Il quesito
Risposta di: Stefano ANDREANI
Affrontiamo separatamente i vari elementi del quesito, perché ciascuno necessita di qualche precisazione.
In primo luogo, diamo per scontato che l’a.s.d. sia titolare di partita IVA (in caso contrario non può emettere fattura, e la questione è già chiusa) e abbia optato per il regime di cui alla Legge 398/1991 (sono ben poche le associazioni che, rispettandone i requisiti, non esercitano tale opzione). In caso contrario, la risposta deve ovviamente essere modificata.
Date tali premesse, a norma dell’art. 74, VI comma, del d.p.r. 633/72, l’associazione è tenuta a emettere fattura esclusivamente per le prestazioni di sponsorizzazione e le prestazioni pubblicitarie, quindi un obbligo di legge nel caso in esame non esiste.

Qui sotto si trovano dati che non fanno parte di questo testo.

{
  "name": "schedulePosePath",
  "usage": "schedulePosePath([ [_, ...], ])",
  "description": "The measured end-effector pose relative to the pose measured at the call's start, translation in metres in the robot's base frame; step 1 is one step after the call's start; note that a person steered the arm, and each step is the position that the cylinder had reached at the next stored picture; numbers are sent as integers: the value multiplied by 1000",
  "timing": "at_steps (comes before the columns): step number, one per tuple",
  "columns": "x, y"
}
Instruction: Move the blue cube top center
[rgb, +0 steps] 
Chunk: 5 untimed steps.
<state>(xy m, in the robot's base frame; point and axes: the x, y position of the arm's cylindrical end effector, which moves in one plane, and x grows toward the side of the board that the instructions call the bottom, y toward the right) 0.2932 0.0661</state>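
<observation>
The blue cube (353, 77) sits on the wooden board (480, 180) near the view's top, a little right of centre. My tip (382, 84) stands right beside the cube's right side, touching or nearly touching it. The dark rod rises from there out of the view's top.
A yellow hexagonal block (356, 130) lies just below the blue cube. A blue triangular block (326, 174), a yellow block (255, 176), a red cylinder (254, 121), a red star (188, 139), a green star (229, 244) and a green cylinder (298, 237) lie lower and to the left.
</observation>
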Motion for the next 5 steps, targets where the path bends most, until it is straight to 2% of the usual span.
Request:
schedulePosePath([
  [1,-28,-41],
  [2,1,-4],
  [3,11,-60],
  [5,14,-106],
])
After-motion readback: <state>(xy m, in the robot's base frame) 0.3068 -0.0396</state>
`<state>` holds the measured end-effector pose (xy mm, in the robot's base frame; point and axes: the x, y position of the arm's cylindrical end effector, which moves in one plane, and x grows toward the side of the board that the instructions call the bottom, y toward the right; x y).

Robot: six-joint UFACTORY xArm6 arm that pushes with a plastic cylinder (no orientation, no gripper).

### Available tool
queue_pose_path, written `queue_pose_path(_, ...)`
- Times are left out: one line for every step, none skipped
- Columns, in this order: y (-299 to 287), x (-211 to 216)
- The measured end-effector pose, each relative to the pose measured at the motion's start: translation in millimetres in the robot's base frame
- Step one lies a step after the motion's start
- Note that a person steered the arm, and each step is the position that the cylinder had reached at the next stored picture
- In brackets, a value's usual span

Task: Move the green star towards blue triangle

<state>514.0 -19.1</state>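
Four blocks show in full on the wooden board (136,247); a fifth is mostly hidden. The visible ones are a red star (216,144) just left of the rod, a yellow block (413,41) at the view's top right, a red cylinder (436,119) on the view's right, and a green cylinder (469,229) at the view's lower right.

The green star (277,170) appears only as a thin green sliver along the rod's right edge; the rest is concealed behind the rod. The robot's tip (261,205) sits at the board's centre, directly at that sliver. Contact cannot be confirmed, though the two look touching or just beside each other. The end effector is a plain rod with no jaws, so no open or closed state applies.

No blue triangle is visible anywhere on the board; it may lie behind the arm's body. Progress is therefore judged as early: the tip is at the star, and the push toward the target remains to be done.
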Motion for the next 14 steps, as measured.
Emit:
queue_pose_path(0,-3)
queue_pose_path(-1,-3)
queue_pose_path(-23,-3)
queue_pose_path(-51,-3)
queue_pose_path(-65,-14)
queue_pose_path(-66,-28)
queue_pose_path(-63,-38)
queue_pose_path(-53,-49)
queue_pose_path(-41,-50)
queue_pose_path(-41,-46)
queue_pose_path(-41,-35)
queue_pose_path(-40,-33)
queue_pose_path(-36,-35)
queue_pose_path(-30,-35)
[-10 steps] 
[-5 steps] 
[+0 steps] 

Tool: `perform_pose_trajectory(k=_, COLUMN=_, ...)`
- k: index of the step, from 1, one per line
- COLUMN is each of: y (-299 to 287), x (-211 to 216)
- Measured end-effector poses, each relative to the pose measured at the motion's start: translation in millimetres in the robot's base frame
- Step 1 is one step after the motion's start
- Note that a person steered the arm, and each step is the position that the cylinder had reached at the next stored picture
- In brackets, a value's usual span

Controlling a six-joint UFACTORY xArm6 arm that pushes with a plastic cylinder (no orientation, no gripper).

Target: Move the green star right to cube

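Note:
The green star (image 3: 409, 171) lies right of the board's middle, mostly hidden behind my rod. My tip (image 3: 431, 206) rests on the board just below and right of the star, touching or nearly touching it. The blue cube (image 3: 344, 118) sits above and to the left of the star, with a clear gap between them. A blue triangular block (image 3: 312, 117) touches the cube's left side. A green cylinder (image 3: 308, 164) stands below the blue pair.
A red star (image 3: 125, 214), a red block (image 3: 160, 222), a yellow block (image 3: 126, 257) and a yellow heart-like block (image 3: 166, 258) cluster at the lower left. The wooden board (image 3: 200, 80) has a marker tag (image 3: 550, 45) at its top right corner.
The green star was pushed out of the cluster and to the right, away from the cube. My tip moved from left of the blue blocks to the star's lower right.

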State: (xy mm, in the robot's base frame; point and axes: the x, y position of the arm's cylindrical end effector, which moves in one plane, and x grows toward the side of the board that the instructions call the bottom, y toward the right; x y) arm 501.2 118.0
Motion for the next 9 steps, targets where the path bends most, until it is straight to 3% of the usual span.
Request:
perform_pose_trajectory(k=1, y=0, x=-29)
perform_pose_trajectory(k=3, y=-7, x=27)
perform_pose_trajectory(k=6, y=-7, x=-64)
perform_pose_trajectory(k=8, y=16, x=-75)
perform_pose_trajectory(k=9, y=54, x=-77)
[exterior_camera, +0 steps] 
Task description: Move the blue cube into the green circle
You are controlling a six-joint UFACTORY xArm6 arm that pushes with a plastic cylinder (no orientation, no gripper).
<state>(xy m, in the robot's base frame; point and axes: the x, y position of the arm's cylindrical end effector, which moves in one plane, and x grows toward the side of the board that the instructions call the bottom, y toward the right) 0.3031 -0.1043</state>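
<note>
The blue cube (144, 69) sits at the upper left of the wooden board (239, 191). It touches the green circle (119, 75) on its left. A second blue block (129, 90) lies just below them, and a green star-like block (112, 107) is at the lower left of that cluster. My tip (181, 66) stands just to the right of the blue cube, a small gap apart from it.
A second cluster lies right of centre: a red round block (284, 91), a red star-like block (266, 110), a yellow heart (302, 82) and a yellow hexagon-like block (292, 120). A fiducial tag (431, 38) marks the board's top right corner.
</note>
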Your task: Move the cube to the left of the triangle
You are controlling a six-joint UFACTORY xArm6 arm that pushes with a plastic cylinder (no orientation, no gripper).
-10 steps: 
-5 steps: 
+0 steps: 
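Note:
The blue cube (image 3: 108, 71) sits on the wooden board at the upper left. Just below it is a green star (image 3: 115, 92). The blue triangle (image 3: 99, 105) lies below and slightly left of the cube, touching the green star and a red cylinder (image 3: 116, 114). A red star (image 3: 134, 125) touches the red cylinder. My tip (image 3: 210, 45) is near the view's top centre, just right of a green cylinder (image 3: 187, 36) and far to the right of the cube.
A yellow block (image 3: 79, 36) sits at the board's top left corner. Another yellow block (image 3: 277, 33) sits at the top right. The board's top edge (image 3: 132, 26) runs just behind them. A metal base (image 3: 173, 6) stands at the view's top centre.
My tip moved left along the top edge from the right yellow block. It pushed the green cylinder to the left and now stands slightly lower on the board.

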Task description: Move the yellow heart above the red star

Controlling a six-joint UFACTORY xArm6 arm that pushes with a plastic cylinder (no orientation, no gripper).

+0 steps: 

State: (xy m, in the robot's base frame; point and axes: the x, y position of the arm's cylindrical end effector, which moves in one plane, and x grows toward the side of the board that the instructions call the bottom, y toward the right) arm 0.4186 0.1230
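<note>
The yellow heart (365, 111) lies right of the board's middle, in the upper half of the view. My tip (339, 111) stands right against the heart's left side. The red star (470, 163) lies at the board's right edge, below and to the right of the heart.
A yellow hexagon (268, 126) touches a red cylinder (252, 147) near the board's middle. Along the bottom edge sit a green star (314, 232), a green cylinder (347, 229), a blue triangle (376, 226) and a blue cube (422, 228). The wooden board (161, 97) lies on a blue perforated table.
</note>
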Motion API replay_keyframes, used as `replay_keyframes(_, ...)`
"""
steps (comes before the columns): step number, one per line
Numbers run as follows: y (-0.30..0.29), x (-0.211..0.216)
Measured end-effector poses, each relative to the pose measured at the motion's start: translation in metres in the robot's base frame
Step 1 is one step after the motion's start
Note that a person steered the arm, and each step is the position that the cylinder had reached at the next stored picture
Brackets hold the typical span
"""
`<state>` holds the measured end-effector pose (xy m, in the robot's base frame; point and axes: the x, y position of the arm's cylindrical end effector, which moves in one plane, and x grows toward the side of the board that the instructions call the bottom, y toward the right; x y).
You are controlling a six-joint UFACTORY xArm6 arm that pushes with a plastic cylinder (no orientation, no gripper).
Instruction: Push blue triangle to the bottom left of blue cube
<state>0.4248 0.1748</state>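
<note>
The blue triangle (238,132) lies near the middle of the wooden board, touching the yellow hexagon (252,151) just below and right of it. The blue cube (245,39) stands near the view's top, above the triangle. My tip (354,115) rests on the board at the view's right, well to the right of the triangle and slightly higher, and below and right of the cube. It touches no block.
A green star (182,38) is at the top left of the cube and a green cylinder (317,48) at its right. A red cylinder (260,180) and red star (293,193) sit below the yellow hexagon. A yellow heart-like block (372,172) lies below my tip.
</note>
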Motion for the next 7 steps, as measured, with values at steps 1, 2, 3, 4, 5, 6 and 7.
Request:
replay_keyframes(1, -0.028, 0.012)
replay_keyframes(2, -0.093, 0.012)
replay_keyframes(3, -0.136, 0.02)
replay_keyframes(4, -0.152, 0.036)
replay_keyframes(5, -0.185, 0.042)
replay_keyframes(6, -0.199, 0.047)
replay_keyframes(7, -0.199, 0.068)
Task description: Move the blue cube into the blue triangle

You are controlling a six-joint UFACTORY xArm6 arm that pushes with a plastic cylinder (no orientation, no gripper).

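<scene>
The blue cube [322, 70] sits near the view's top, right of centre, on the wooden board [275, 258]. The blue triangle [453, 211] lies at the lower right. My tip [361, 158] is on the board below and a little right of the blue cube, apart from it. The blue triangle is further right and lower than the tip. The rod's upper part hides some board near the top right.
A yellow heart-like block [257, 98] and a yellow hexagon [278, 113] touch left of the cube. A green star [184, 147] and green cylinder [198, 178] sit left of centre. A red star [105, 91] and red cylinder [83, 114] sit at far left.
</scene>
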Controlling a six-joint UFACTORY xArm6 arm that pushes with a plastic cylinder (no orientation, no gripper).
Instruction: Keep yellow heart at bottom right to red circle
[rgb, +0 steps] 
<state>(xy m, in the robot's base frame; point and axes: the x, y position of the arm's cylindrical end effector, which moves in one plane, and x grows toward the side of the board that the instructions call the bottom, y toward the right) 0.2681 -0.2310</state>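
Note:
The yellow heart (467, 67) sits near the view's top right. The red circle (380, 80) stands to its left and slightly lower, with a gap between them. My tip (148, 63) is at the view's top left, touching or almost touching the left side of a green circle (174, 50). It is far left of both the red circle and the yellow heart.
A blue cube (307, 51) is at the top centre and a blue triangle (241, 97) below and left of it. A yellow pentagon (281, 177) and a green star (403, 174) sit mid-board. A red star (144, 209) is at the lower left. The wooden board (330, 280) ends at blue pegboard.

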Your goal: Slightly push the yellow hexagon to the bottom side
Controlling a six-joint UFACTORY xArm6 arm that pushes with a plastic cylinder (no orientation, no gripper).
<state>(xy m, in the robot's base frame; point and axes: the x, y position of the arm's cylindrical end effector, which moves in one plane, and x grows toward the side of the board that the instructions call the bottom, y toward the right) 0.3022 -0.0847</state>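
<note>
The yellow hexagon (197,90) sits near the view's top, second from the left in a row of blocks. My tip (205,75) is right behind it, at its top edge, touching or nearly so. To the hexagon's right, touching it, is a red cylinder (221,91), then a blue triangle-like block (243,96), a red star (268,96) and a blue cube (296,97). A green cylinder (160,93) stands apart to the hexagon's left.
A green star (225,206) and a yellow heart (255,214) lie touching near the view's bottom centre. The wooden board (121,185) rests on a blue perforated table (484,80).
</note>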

Se, per venire incontro alle esigenze del genitore, essa decide di emettere fattura, può farlo (si tratta di un esonero, non di un divieto), e può farlo sia per attività commerciale che per attività non commerciale; nel caso in questione, se si tratta di quota annuale o comunque di corrispettivo per attività sportiva, e se sono rispettati i requisiti e gli adempimenti di legge, si tratta di un provento non commerciale, né soggetto a IVA né esente, ma fuori campo IVA ex art. 4 del d.p.r. 633/1972; tale è il titolo da indicare nella fattura.
Infine, deve essere attentamente valutato il rapporto con la “società terza”, perché se essa effettua un mero rimborso della spesa contro presentazione della fattura intestata al dipendente, siamo nel caso esaminato qui sopra, ma se, come spesso accade nella pratica (ma come non parrebbe il caso qui in esame), la società terza stipula un contratto con l’associazione sportiva, che vende a lei il servizio, e la società terza consegna al dipendente un voucher per poterlo utilizzare, allora la fattura sarà intestata alla società terza e quindi per l’a.s.d. sarà ricavo commerciale, e quindi da assoggettare a IVA del 22 per cento.